El auge del interés por la vida sana y la alimentación saludable ha creado varias corrientes erróneas sobre hábitos alimenticios. El desconocimiento o la difusión errónea puede llevar al equívoco en personas que buscan información para cambiar su estilo de vida. Te contamos cuáles son algunos de estos errores más comunes.

Tomar fruta en forma de zumo

Tomar fruta es fundamental en nuestra dieta diaria. Se estima que al menos tomemos de tres a cinco piezas al día, pero muchos sustituyen su consumo por los zumos. ¿Es igual de saludable? Eliminando los industriales, un zumo casero es saludable pero nunca puede ser sustituto de la fruta. Al hacer el zumo, se pierde el consumo en fibra y aumenta el de azúcares. Debemos tomar las piezas de frutas enteras y dejar como opción más “perezosa” el jugo. Es cierto que es más rápido de tomar, pero también nos aportará menos sensación de saciedad y menos aporte nutricional.

Eliminar el gluten de la dieta

Llevar una alimentación sin gluten, pese a no sufrir celiaquía, es cada vez más común. El error es eliminarlo si no presentamos ninguna intolerancia o si nuestro médico no nos lo recomienda. Si caemos en la cuenta de que al tomar algún alimento con gluten nos sentimos mal, acude al médico digestivo para que sea él quien te aconseje.

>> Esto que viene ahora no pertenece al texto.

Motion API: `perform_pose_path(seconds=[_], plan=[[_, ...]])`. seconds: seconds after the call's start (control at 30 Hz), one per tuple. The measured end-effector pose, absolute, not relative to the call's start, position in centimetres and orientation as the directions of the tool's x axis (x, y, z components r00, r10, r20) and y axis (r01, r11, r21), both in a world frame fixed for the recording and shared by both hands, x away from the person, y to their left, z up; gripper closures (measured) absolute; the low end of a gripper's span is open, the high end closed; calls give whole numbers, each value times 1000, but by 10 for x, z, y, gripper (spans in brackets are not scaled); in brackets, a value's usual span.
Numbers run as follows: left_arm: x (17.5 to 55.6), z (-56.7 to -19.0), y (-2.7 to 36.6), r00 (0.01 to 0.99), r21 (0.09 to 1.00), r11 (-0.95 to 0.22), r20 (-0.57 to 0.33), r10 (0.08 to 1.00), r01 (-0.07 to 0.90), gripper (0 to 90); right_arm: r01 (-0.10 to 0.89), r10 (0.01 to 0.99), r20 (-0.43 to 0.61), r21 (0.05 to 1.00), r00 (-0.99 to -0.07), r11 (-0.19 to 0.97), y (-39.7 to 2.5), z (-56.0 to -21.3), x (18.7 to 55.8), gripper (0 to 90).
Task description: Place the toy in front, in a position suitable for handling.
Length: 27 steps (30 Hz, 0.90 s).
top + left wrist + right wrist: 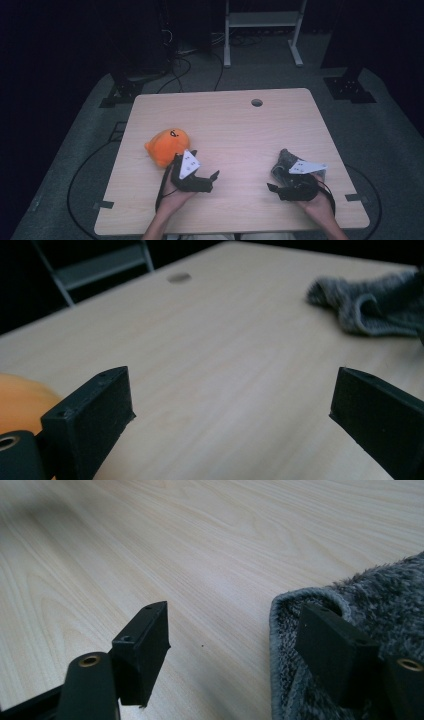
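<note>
Two hand-held grippers rested low on a pale wooden table point(235, 125), both with jaws spread wide and nothing between them. The left gripper point(202, 175), lower left of centre in the high view, sat just beside an orange plush toy point(166, 145). The right gripper point(278, 176), at lower right, lay against a crumpled grey fuzzy cloth point(350, 625), one jaw over its edge in the right gripper view
</note>
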<state>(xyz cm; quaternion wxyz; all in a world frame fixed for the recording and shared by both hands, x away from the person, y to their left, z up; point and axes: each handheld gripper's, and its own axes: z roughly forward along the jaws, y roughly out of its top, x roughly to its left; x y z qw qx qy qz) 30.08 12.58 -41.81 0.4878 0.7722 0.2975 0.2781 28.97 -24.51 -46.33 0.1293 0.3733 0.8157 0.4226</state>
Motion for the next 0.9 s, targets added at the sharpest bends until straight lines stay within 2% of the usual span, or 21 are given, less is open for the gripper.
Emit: perform_pose_path(seconds=[0.13,0.23,0.4,0.43,0.5,0.7,0.8,0.87,0.9], plan=[[304,-407,148,610,934,-315,154,777,165,26,504,719,108,783,-687,363,-246,-464,292,281],[310,-402,179,529,947,-271,144,836,171,26,508,719,114,782,-685,360,-246,-465,293,281],[316,-408,206,451,942,-255,136,882,216,26,505,721,113,786,-684,356,-246,-464,290,281],[320,-414,218,436,940,-224,94,895,256,29,505,721,114,787,-683,355,-246,-464,290,281],[324,-420,224,401,932,-219,90,912,288,37,505,719,113,785,-686,359,-246,-464,289,281],[331,-430,227,376,909,-244,108,920,337,37,508,715,116,781,-690,364,-245,-465,292,281],[336,-437,224,403,888,-268,106,909,373,37,506,711,116,781,-693,367,-245,-465,291,281],[338,-444,221,407,857,-342,175,897,386,47,501,708,111,782,-697,370,-245,-464,290,282],[339,-445,221,414,855,-344,171,894,389,52,498,707,110,784,-698,370,-245,-464,289,283]])
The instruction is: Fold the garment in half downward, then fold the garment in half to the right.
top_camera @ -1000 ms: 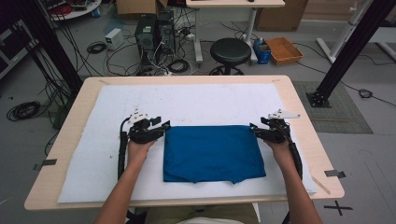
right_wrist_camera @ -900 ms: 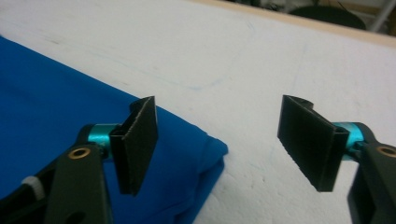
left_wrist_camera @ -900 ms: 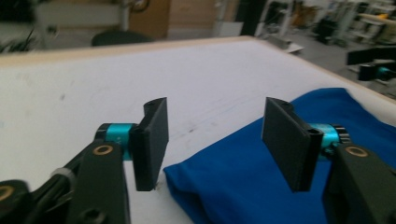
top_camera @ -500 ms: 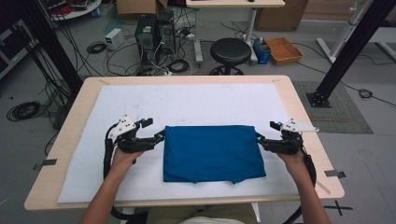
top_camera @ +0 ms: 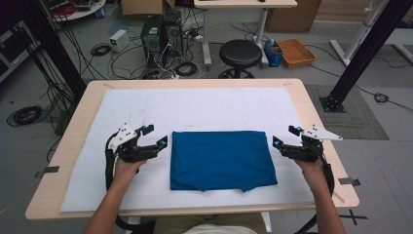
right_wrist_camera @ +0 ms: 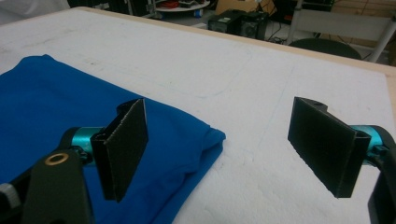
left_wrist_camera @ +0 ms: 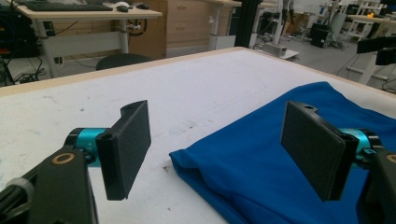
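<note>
High view: a folded blue garment [top_camera: 222, 159] is seen lying flat on the white mat [top_camera: 204, 109], roughly centred on the wooden table [top_camera: 311, 112]. The left gripper [top_camera: 157, 140] is held just beside the garment's left edge, the right gripper [top_camera: 276, 143] just beside its right edge. Both are spread and nothing is gripped. The step in hand is judged to be taking hold of the two side edges for the next fold.

Left gripper view: the jaws are seen wide apart and empty. The garment's near corner [left_wrist_camera: 180, 159] lies between them, closer to the right-hand jaw, whose pad hangs over the cloth; the other pad is over bare mat. The folded edge looks thick and rounded here. For a clean grasp, the gripper should be lowered until one pad can be slid under every layer, so that no lower ply is left behind.

Right gripper view: the jaws are likewise released. The garment's corner [right_wrist_camera: 211, 136] lies between them, the left-hand pad over the cloth, the right-hand pad over the mat. How far the pads stand above the mat cannot be told.

Both edges should be pinched at matching points along the sides and lifted together, so the fold is kept square. A shallow bite is judged likely to slip.
</note>
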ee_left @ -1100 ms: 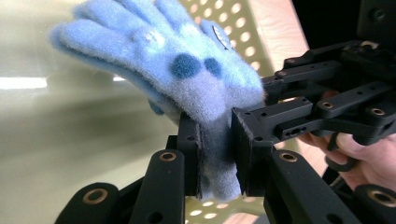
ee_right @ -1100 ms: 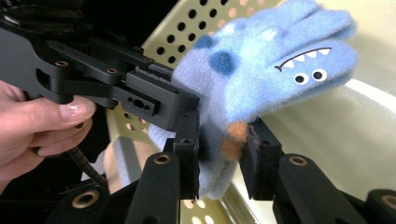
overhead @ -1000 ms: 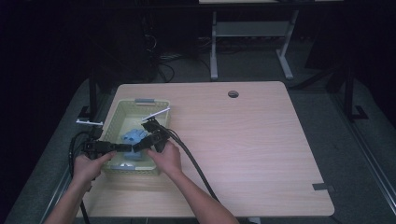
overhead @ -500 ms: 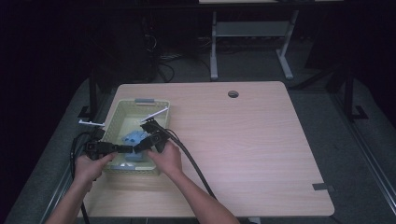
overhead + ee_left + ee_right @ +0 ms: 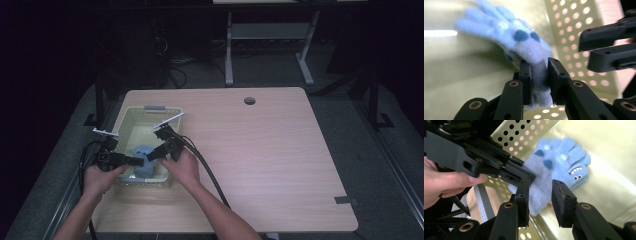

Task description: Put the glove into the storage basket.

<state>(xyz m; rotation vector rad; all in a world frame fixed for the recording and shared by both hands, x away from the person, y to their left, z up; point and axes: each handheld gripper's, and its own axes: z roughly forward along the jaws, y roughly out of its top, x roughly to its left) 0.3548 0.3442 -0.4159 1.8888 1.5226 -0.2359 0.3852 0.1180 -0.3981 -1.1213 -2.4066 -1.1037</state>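
Observation:
A fluffy blue glove [image 5: 143, 152] with dark blue spots and a monster face lies in a pale green perforated basket [image 5: 150, 109] at the table's left. In the left gripper view, my left gripper [image 5: 539, 75] is shut on the glove [image 5: 524, 42] at its cuff. From the right, my right gripper [image 5: 154, 155] reaches into the basket. Seen in its own view, the right gripper [image 5: 540, 192] is open, its jaws on either side of the cuff of the glove [image 5: 564, 162]. The left gripper [image 5: 520, 173] holds that same cuff just beyond.
The wooden table [image 5: 260, 150] stretches out to the right of the basket, with a cable hole [image 5: 249, 100] near its far edge. Black cables trail from both grippers over the table's near left. A desk frame [image 5: 270, 35] stands behind on the dark floor.
Both grippers stay at the glove in the basket's near end. No clear movement shows between the frames.

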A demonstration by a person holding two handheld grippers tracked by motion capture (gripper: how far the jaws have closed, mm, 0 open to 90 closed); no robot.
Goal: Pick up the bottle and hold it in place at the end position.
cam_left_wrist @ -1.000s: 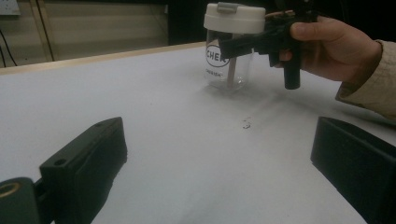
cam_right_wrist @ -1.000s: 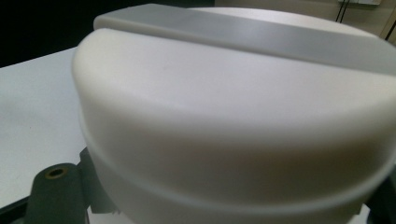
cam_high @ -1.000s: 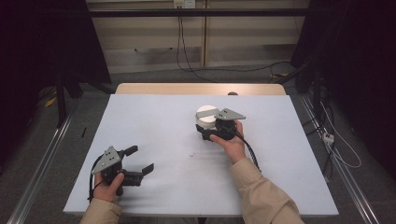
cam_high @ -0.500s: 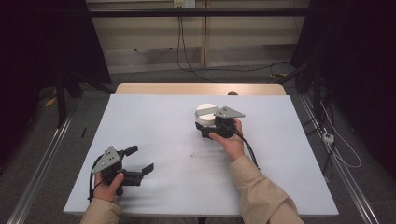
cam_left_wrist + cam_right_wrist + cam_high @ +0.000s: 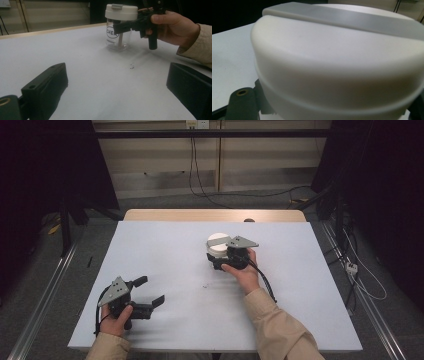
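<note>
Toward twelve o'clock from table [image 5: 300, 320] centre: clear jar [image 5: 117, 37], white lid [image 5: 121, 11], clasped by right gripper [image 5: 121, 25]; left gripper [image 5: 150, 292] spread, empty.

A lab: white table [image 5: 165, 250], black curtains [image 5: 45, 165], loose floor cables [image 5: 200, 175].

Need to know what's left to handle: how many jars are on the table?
1. A clear jar with a white lid stands upright mid-table, and the right gripper is around it.
</note>
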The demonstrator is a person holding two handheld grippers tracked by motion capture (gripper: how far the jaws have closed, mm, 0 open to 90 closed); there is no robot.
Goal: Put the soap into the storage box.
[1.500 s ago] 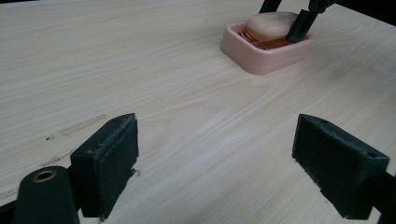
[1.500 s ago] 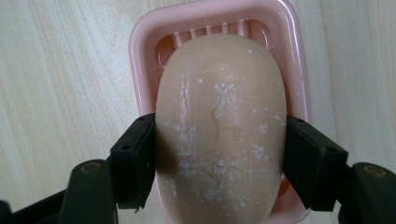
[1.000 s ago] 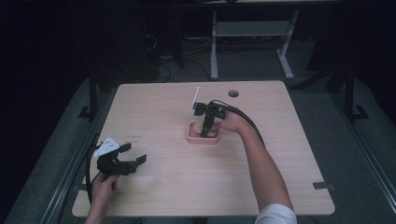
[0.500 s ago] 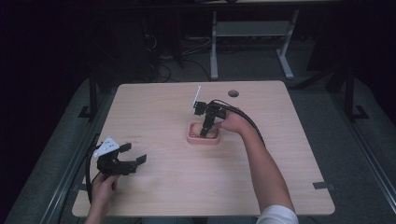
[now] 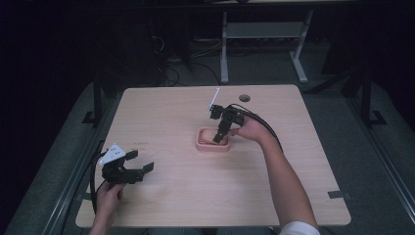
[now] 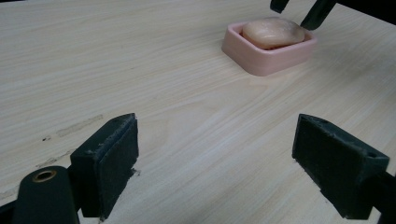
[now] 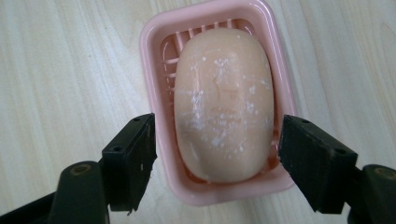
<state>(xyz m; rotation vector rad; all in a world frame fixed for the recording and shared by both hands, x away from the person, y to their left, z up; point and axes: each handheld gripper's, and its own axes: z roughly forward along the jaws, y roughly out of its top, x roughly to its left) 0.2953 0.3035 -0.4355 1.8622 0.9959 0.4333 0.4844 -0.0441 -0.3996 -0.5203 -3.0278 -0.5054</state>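
Observation:
A pink soap dish (image 5: 201, 145) sits near the middle of the table with a pale peach bar of soap (image 5: 207, 135) lying in it. My right gripper (image 5: 221, 137) hangs just over the dish, pointing down. In the right gripper view it (image 7: 217, 158) is open, its jaws on either side of the soap (image 7: 224, 102) at the near end of the dish (image 7: 154, 42), not touching the soap. My left gripper (image 5: 141, 162) is open and holds nothing, low over the table's front left. In the left gripper view it (image 6: 215, 163) faces the dish (image 6: 271, 58) and soap (image 6: 273, 31) from a distance.
A dark round cable hole (image 5: 244, 98) lies near the table's far edge. A strip of tape (image 5: 337, 194) marks the front right edge. A metal frame (image 5: 225, 49) stands on the floor behind the table. Bare wood lies between the left gripper and the dish.

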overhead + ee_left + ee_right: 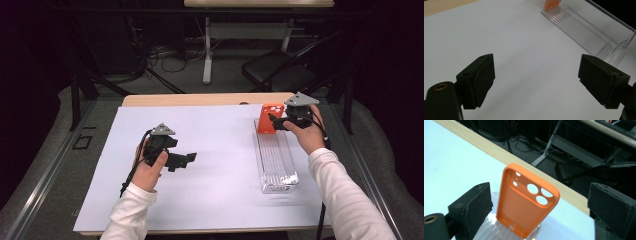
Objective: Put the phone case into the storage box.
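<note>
Your right gripper sits at the upper right of the high view, its jaws spread wide on either side of the orange case, which stands tilted in the far end of the clear tray. In the right gripper view neither pad touches the case, so nothing is pinched. By the look of it, you are either about to grasp the case or have just set it there; the frames cannot settle which. If it is a grasp, centre the case between the pads and close gently, since it leans and could tip against the tray wall. Your left gripper hovers over the white sheet at centre left, jaws spread, holding nothing.
</note>
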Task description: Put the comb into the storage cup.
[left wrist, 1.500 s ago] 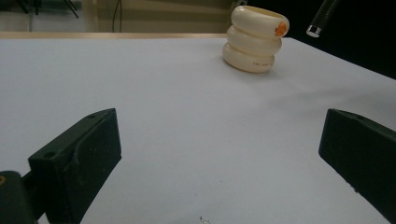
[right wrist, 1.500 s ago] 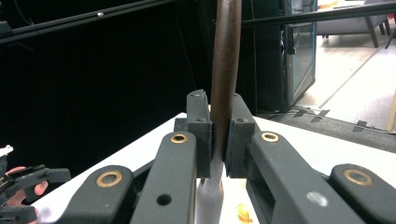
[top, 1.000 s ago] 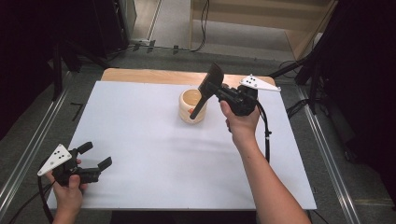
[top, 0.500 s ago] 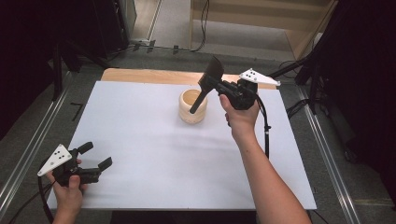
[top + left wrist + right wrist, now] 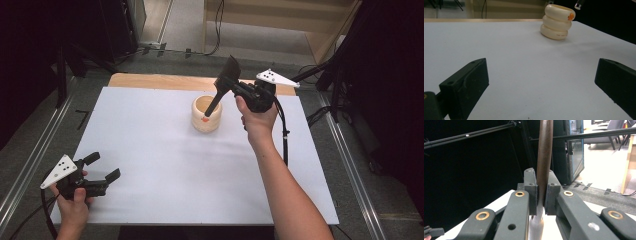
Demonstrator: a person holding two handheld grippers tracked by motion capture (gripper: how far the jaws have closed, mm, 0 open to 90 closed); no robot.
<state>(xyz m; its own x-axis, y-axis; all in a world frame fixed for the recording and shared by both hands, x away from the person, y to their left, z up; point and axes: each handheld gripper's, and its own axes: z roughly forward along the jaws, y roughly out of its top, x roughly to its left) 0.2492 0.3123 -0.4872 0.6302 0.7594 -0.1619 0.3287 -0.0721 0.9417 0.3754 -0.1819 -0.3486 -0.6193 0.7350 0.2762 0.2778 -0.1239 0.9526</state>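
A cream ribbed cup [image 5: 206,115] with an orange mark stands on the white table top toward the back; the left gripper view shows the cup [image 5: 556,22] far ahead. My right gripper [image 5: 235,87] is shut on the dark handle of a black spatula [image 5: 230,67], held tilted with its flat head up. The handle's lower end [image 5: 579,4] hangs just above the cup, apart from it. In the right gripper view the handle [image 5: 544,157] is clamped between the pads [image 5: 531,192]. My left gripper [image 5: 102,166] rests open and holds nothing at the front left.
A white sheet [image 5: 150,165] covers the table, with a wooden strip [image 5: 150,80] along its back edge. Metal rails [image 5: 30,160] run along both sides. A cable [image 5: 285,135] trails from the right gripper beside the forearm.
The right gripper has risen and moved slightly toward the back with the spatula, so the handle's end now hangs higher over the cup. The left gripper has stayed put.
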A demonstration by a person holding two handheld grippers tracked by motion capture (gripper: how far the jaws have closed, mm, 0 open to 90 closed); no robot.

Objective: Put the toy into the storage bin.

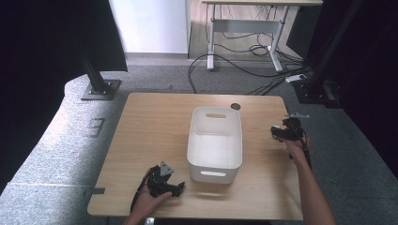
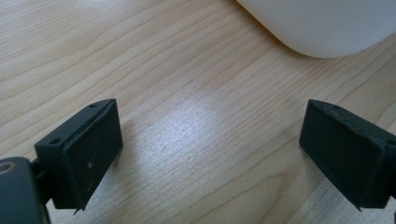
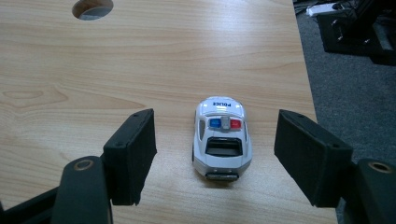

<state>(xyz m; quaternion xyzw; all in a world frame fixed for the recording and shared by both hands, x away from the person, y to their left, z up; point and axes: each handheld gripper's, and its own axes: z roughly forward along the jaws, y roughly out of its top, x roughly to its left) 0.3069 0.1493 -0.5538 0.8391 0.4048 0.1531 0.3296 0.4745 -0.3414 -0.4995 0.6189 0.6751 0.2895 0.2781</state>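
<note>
Pale wood-grain tabletop [image 1: 155,126] spreads under both of my tools, smooth and slightly glossy, with a round cable hole [image 3: 92,8] cut near its far edge and grey carpet beyond. My right gripper [image 3: 215,156] has its jaws spread wide, and between the flat, matte black pads [image 3: 135,149] sits a small toy police car [image 3: 222,139], a rounded white plastic body with a blue and red light bar on the roof and dark windows. It stands on the wood, apart from both pads, roughly centred in the gap and a little nearer the right one. My left gripper [image 2: 210,154] is also wide open, nothing between its blocky rubber-like pads [image 2: 88,154] but bare grain with a soft glare. Just ahead of its right pad is the rounded corner of a white plastic bin [image 2: 327,28], which I think is empty, though its floor is washed out from above.
</note>
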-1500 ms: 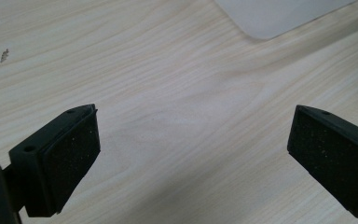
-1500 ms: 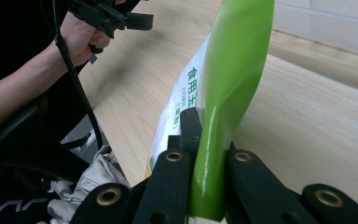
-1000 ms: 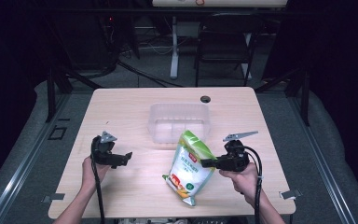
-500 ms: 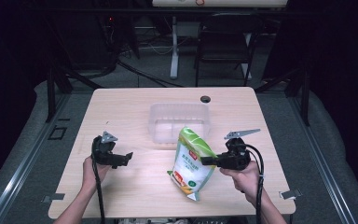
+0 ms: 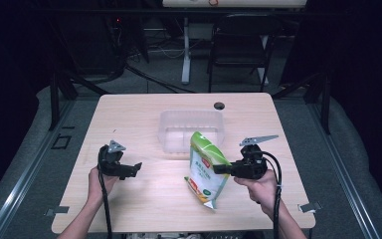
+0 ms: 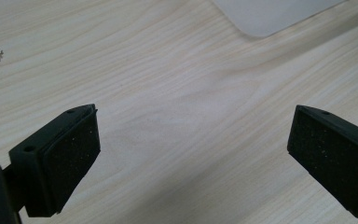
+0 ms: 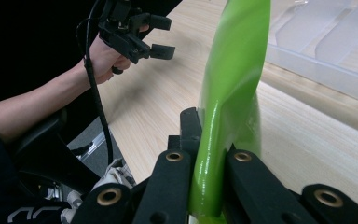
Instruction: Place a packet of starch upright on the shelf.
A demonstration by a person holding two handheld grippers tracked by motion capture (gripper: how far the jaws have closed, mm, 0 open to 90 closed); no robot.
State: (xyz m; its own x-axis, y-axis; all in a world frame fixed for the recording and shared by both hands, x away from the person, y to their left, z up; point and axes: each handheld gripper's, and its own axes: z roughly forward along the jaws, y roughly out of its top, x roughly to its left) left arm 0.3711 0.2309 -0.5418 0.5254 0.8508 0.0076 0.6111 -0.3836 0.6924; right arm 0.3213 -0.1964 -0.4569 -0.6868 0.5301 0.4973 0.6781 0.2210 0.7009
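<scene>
Plainly, right tool (image 7: 208, 163) tight on green pouch (image 5: 206, 168), label unreadable; left tool (image 6: 191, 158) wide open, empty

My left hand (image 5: 98, 180) holds the left gripper (image 5: 132, 170) low over the near left of the desk (image 5: 129, 114), its jaws spread wide with bare wood between the pads. My right hand (image 5: 258, 186) holds the right gripper (image 5: 220, 169) at the near right, jaws pointing left and clamped on the green bag (image 5: 206, 167), which stands lifted and tilted.
</scene>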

Una dieta gluten free es mucho más cara, casi 1.400 euros más al año por persona. Evidentemente, los productos para celíacos suponen un incremento del precio por su cuidado especial. Esto no quiere decir que los alimentos con gluten sean perjudiciales para la salud. De hecho, son los que más fibra, vitamina B o hierro aportan.

Es un error pensar que una alimentación sin gluten nos hará adelgazar, puesto que estaremos privando a nuestro cuerpo de componentes vitales. Además, podría derivar en una alimentación menos saludable al aumentar el aumento de proteínas grasas y disminuir los hidratos.

No existen evidencias de que una dieta sin gluten sea más beneficiosa en aquellas personas que no sufren ninguna intolerancia. Sí deberíamos tener en cuenta que hay productos procesados que añaden gluten para dar más consistencia, lo que provoca un aumento nada saludable. Consumir gluten, sí, pero sin exceso.

Tomar productos procesados “sanos”

En algunas ocasiones nos da pereza cocinar o no tenemos tiempo para ello y recurrimos a productos procesados. Una crema de verduras, una lasaña vegetal, una pizza con espinacas o una ensalada césar no es más saludable por parecer “fitness”. Es cierto que es preferible frente a unos nuggets fritos o a un bocadillo de Nutella, pero estos productos también contienen alto contenido en sal, azúcar, conservantes y colorantes. Lo recomendable es cocinar siempre nosotros para conocer qué estamos comiendo.

No te engañes pensando que comiendo “sano” estás ingiriendo gran valor nutricional.